3. Fourth of July Creek by Smith Henderson
We meet Pete Snow, a social worker in a small town in the mountains of Montana, as he intervenes on behalf of one of his clients — a drug-addicted mother who is about to be arrested for attacking her violent teenage son. This is just another day in Pete’s life. He has dedicated himself to helping the struggling souls of the town of Tenmile, while avoiding the specters in his own psyche.
Pete becomes consumed by the life of an 11-year-old boy — found starving and almost feral at a nearby school — and his dangerously extremist father. But while trying to piece together the lives of these two strangers, he neglects his own teenage daughter, who is left at the mercy of his drunken ex-wife.
Fourth of July Creek is Smith Henderson’s first novel, and it displays a keen sense of this unruly Montana landscape and the destitute lives of some of the people who inhabit it. Although just occasionally his depictions of addiction tip towards caricature, he generally succeeds in painting a nuanced picture of the many shades of the condition in rural America.
2. The Goldfinch by Donna Tartt
Theo Decker is a 13-year-old boy living in New York City with his single mother — until a terrorist attack kills her, and he finds himself abandoned to a bunch of distant relatives and friends.
Donna Tartt thoughtfully depicts Theo’s struggles to grieve for his mother while trying to stitch together a new life for himself. He has very little to remember his mother by. But a small, oddly captivating painting that she admired ends up drawing Theo into the underbelly of a completely different world.
Throughout The Goldfinch, Tartt develops a carefully considered discussion of addiction and depression. Theo and his best friend, Boris, hit deep water in their teenage years. Boris appears more self-aware, acknowledging that if anything kills him it will be alcohol and drugs. Theo, on the other hand, is much more inclined to rationalize his addiction, figuring he can quit any time. Right.
Despite being nearly 800 pages long, The Goldfinch is an utterly accessible novel. Its clear narrative depicts addiction with all the white-knuckle authenticity it deserves.
1. Doctor Sleep by Stephen King
Stephen King’s long-awaited sequel to The Shining proves not only to be the kind of outstanding thriller of which King and very few others are capable, but also an insightful description of the unnerving reality of an alcoholic in early recovery — a reality with which King himself is intimately familiar.

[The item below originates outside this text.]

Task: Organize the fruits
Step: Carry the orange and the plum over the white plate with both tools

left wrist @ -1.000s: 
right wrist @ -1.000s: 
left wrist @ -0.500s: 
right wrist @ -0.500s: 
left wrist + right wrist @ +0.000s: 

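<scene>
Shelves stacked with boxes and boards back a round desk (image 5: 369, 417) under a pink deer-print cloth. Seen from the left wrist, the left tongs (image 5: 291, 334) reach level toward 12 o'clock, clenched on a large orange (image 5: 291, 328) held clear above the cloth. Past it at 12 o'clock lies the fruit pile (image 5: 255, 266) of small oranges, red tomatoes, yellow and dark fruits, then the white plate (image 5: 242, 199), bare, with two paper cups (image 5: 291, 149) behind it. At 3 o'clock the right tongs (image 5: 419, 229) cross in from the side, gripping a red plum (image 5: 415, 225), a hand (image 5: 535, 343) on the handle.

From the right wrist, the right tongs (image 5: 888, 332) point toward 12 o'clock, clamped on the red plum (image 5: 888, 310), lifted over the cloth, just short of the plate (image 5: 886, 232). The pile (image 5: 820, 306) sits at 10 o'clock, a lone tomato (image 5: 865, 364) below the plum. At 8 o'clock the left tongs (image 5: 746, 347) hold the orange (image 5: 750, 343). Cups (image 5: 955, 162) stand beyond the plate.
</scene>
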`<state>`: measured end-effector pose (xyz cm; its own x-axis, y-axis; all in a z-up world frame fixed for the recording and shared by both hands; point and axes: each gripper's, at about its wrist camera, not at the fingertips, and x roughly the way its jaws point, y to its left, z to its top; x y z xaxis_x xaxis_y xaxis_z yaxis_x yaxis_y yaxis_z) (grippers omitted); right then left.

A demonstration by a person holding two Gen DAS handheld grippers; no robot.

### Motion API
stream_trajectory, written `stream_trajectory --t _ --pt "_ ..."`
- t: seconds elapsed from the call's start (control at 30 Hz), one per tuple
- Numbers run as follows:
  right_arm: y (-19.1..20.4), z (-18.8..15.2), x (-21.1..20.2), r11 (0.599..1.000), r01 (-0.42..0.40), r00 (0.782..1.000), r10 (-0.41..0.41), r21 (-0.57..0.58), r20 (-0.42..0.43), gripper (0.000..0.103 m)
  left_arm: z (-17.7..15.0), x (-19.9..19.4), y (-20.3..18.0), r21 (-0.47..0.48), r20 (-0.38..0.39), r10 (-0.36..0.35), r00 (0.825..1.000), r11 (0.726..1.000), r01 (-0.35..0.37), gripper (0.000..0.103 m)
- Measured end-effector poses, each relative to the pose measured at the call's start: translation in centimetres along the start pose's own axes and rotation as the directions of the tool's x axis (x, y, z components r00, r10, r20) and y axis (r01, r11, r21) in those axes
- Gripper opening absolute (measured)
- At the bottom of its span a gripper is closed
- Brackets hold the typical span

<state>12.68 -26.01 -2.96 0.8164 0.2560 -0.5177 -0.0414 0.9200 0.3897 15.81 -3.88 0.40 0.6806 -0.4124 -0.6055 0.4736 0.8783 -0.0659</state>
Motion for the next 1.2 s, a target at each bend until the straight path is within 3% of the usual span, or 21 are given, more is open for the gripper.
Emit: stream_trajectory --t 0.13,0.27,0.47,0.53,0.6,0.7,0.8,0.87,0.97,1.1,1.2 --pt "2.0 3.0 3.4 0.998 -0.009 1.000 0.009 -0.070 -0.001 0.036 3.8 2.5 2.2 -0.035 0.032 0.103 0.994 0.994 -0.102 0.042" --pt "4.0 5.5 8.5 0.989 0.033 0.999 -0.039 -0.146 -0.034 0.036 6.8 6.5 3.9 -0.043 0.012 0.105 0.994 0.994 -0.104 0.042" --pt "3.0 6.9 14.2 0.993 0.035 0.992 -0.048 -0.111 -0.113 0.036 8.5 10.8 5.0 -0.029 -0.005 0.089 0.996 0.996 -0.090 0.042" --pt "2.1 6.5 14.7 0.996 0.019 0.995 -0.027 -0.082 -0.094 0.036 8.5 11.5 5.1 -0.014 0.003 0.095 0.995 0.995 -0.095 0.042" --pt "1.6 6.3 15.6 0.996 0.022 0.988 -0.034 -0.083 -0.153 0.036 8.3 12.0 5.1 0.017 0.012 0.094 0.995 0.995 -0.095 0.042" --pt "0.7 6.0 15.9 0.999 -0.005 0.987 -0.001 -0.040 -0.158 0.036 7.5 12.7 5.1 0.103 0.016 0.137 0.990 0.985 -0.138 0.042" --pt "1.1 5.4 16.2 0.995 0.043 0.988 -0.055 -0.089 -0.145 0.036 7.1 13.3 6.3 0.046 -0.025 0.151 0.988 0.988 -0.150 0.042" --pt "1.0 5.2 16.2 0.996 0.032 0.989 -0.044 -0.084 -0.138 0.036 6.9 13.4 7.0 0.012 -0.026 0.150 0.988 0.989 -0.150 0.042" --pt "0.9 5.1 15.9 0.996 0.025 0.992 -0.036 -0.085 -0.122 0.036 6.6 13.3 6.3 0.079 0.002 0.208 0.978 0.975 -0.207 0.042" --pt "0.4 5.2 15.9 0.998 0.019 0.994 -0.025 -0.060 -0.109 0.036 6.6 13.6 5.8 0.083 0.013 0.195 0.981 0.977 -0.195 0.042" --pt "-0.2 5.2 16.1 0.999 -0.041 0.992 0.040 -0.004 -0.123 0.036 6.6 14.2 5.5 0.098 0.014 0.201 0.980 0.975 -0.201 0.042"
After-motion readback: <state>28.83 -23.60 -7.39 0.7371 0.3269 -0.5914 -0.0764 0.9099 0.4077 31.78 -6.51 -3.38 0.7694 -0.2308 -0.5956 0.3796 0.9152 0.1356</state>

Doctor Sleep revisits the adult life of Danny, the preternaturally talented protagonist of The Shining, as he embarks on a wandering alcoholic path of total self-destruction.
Washing up in a small town in New Hampshire, he is able to pull his life together through AA — and find a productive outlet for his paranormal abilities to boot. Danny’s job is to help terminally ill people die peacefully at a local hospice.

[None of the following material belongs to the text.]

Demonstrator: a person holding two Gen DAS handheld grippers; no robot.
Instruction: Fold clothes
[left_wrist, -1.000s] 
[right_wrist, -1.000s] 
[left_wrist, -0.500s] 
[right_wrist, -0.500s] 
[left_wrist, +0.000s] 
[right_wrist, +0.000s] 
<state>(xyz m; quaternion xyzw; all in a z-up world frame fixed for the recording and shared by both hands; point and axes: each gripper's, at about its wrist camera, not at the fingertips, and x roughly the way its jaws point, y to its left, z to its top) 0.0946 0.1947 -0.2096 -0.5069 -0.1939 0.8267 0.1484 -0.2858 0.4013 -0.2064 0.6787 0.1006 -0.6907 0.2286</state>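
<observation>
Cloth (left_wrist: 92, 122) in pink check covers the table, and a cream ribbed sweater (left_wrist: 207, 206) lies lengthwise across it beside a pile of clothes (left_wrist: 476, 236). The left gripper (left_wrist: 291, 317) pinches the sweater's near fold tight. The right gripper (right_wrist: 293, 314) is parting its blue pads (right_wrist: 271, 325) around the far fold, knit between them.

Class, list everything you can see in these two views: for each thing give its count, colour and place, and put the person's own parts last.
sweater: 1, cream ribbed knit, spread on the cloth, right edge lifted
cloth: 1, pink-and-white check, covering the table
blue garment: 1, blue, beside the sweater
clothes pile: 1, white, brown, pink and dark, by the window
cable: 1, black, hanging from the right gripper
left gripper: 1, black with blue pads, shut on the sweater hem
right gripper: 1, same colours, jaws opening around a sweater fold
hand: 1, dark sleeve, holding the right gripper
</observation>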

Of course, this quiet, sober life doesn’t last long. Soon after becoming sober, Danny meets Abra, a telepathic child who will permanently alter the course of his life.

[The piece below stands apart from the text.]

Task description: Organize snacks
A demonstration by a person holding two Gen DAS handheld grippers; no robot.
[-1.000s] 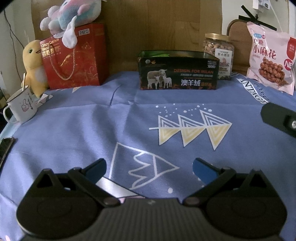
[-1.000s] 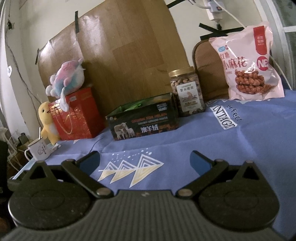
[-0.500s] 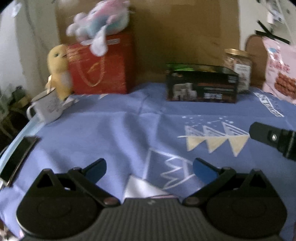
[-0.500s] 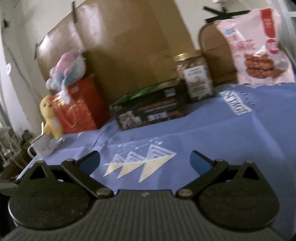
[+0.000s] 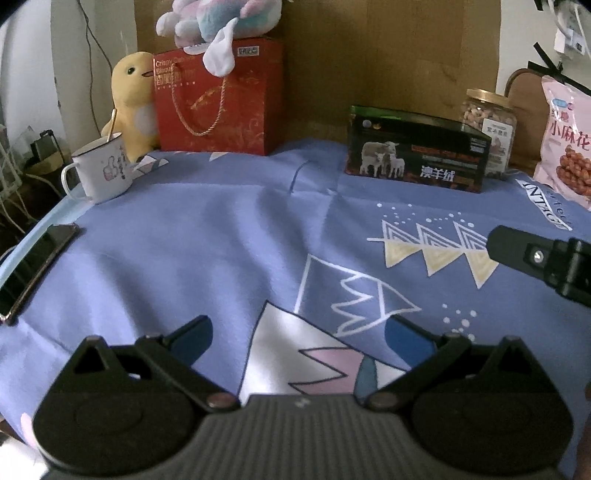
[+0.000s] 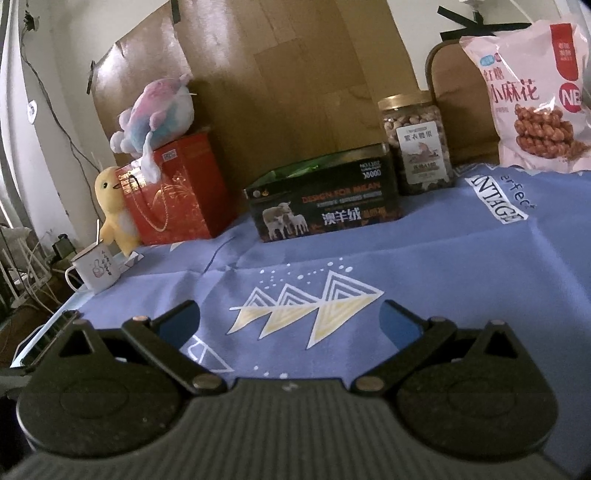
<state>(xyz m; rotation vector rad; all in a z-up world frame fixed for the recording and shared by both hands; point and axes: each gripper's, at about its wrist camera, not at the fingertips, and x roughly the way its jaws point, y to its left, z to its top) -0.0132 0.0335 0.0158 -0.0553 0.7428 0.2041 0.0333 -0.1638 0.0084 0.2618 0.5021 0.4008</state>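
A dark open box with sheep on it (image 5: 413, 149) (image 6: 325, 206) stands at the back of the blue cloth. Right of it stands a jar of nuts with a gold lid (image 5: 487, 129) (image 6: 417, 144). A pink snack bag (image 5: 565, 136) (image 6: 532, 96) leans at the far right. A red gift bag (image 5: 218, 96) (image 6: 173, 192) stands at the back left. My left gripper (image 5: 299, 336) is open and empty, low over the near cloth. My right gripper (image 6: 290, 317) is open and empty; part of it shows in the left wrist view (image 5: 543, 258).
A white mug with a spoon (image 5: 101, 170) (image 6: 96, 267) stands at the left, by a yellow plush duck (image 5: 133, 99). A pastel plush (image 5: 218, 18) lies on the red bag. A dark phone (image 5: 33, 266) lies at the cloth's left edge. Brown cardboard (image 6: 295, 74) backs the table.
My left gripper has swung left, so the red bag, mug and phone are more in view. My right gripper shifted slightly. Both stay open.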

Though the narrative is riddled with AA platitudes, King manages to demonstrate how important the very repetition of these slogans can be to some: Leaning on what he learned through AA, Danny stays sober during some harrowing experiences. King tellingly describes Danny’s addiction as a “self-haunting,” characterized by the “hungover eye” — which, he writes, is a “weird ability” of the alcoholic to find the ugliest things in the world around him. His depiction of the life of a recovering alcoholic, within his wider horror story, is, well, thrilling.